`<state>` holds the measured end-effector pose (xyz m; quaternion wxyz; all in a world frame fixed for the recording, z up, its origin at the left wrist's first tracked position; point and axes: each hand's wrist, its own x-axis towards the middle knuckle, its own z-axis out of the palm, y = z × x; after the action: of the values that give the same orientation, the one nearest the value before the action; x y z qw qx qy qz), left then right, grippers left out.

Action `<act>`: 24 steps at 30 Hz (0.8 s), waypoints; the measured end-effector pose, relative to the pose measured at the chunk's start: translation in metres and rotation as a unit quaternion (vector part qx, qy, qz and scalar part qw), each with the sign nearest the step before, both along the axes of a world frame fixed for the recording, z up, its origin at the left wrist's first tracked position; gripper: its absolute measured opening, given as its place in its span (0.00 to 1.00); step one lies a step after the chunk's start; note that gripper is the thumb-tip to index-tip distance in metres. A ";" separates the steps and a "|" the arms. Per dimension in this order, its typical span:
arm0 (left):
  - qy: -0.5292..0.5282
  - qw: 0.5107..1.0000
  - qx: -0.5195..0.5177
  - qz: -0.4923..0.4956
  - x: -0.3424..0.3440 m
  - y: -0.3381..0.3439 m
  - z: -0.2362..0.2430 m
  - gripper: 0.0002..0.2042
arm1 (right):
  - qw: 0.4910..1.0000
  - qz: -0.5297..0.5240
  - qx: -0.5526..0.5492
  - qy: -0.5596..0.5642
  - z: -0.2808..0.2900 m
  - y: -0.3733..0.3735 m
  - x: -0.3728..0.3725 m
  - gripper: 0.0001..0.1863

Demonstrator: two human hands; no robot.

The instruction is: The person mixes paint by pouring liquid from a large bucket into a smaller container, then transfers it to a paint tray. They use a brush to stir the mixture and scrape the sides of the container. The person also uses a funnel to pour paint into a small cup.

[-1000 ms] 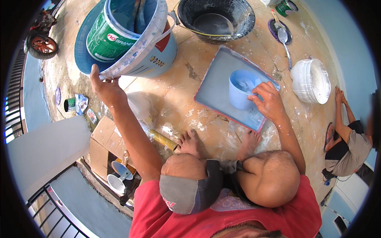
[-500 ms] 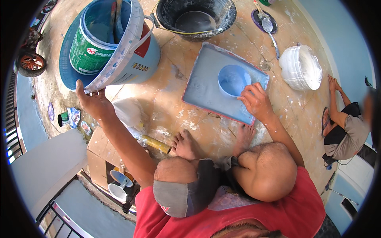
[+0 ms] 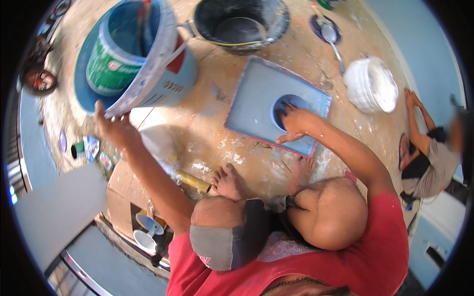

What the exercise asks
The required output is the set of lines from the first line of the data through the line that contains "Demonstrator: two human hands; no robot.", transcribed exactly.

Expected answer
`<state>` holds the measured end-effector pose (xyz m; quaternion wxyz; all in a world frame fixed for the recording, z up, its origin at the left wrist's first tracked position; point and axes: each hand's wrist, its own x-axis towards the middle knuckle, its own z-axis out of the palm, y = z × x; after the action: of the values that give the same orientation, the one nearest the value before the action; x y z qw qx qy qz), left then right, grippers left out.

Action `<act>`: 24 steps at 30 Hz (0.8 s), waypoints; the measured end-effector pose, relative to the pose measured at the chunk's start: translation in metres and rotation as a unit quaternion (vector part qx, qy, qz and scalar part qw), each with the sign nearest the step before, both along the axes of a world frame fixed for the recording, z up, its origin at the left wrist's first tracked position; gripper: its absolute measured opening, given as its place in its span (0.00 to 1.00); step one lies a step after the chunk's start; note that gripper is the thumb-tip to index-tip distance in metres. A ";" separates the steps and a "|" the arms. Per dimension in this order, its typical span:
arm0 (left):
  - qy: -0.5292..0.5282
  - qw: 0.5107..1.0000
  - qx: -0.5195..0.5177
  - qz: -0.4923..0.4956
  - x: -0.3424..0.3440 m
  - y: -0.3381..0.3439 m
  - z: -0.2362..0.2430 m
  - gripper: 0.0002..0.2042
arm1 (right):
  - qw: 0.4910..1.0000
  - qz: -0.5297..0.5240
  - qx: -0.5526..0.5492
  - qy: -0.5596..0.5642
  - z: -0.2808..0.2900 m
  - y: -0.3733..0.3735 m
  - x: -0.3728..0.3725 m
  - gripper: 0.0001..0.1863

Demonstrator: two human hands; no robot.

What the exercise required has been answered in full.